O foco no combate à degradação física de cidade através de estratégias CPTED (prevenção criminal através do desenho ambiental) e da degradação social – fiscalização das cracolândias, camelôs ilegais, “pancadões”, flanelinhas, etc. também é uma perspectiva bastante utilizada para a prevenção pelas cidades, na linha da teoria das janelas quebradas.

 

As prefeituras têm investido bastante em tecnologias como câmeras de monitoramento, centrais de despacho de viaturas, leitores óticos de placas, aplicativos de celular, drones, georreferenciamento criminal, sistemas de registros de ocorrências digitalizados e outros equipamentos e recursos tecnológicos.

 

É possível atuar também através de mudanças na legislação, regulamentando problemas como poluição sonora, venda de álcool, invasão de reservas ambientais, segurança de grandes eventos e impondo regras aos estabelecimentos semipúblicos, como clubes e shoppings centers.

 

Qualquer que seja a iniciativa é preciso garantir que tenha sido avaliada e que conte com evidências robustas sobre sua eficácia, regra válida para toda e qualquer área da administração pública.

 

As eleições municipais de 2024 se aproximam e segurança pública estará entre as principais preocupações dos eleitores, o que estimula os candidatos a incluírem propostas nesta área em suas campanhas eleitorais.
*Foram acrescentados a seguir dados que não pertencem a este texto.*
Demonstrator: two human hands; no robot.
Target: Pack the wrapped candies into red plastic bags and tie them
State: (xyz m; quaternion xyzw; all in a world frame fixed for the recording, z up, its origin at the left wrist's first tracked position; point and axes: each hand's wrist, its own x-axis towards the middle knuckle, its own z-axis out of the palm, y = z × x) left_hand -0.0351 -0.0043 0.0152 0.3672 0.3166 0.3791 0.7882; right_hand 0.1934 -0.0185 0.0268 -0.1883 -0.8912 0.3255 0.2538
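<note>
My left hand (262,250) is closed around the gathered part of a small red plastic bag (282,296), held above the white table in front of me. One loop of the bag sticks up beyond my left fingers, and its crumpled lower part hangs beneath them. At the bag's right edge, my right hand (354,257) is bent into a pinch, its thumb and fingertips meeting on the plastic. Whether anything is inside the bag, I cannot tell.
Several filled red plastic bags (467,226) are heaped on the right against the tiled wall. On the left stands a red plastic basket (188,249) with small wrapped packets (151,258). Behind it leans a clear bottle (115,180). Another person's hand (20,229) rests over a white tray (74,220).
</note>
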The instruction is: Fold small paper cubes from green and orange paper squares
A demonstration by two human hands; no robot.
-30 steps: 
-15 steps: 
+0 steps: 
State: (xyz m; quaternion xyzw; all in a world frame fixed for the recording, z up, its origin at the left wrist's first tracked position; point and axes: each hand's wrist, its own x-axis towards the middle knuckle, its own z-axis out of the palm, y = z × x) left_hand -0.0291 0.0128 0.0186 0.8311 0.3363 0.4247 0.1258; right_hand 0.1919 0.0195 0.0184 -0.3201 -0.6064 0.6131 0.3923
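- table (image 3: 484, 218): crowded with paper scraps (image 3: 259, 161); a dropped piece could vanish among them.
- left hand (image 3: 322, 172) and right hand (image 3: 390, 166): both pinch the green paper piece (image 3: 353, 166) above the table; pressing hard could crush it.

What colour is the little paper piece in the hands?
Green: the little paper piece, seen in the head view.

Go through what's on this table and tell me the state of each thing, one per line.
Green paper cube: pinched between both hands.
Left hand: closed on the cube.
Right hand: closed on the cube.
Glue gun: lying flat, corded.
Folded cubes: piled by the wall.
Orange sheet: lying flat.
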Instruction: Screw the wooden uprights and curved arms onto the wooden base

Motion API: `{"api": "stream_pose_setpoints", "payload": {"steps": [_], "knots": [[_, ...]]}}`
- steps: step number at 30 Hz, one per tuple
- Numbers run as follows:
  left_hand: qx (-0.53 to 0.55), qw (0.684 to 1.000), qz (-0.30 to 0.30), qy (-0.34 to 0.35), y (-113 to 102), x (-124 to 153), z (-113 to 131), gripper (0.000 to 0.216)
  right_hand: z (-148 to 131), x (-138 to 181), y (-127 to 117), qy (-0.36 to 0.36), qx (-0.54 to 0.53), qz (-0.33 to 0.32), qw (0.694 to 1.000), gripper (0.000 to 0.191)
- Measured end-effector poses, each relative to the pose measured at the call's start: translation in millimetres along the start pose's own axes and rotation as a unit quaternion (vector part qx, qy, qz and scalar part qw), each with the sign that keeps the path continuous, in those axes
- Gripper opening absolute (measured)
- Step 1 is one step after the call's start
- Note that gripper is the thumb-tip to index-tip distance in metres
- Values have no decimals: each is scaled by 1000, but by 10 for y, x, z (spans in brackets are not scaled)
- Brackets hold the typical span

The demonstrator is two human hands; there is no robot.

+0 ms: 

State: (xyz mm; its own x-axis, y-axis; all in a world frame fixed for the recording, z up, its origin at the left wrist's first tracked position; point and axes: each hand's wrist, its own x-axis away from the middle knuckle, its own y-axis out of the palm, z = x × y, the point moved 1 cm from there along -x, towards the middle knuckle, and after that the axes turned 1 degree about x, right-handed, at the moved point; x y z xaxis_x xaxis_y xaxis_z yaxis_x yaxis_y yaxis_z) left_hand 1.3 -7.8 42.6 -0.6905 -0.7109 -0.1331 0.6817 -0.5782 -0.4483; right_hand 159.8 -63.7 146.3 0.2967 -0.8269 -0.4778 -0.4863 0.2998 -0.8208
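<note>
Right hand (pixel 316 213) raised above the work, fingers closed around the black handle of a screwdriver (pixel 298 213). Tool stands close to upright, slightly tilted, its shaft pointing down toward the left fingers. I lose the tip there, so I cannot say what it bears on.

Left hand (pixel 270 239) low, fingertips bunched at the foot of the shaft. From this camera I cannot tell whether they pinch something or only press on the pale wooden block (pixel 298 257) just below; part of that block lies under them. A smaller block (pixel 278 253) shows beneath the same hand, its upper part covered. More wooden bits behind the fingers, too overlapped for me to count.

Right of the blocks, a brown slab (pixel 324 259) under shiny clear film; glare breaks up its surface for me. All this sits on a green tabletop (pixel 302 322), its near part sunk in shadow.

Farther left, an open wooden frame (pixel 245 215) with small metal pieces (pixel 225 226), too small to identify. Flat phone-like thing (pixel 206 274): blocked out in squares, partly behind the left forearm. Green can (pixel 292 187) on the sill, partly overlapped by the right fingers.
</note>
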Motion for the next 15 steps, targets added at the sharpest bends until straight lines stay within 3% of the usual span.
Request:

A situação dos municípios é muito diversificada, tanto em termos de recursos financeiros como de criminalidade e estrutura para intervir na segurança e não existe uma fórmula que sirva para todos.

 

Atuar na área de segurança é uma opção, não uma obrigação legal para os Municípios. O mesmo vale para os candidatos. Quem tiver boas propostas e boa atuação na área, pode garantir aqueles votos que farão a diferença entre a vitória e a derrota!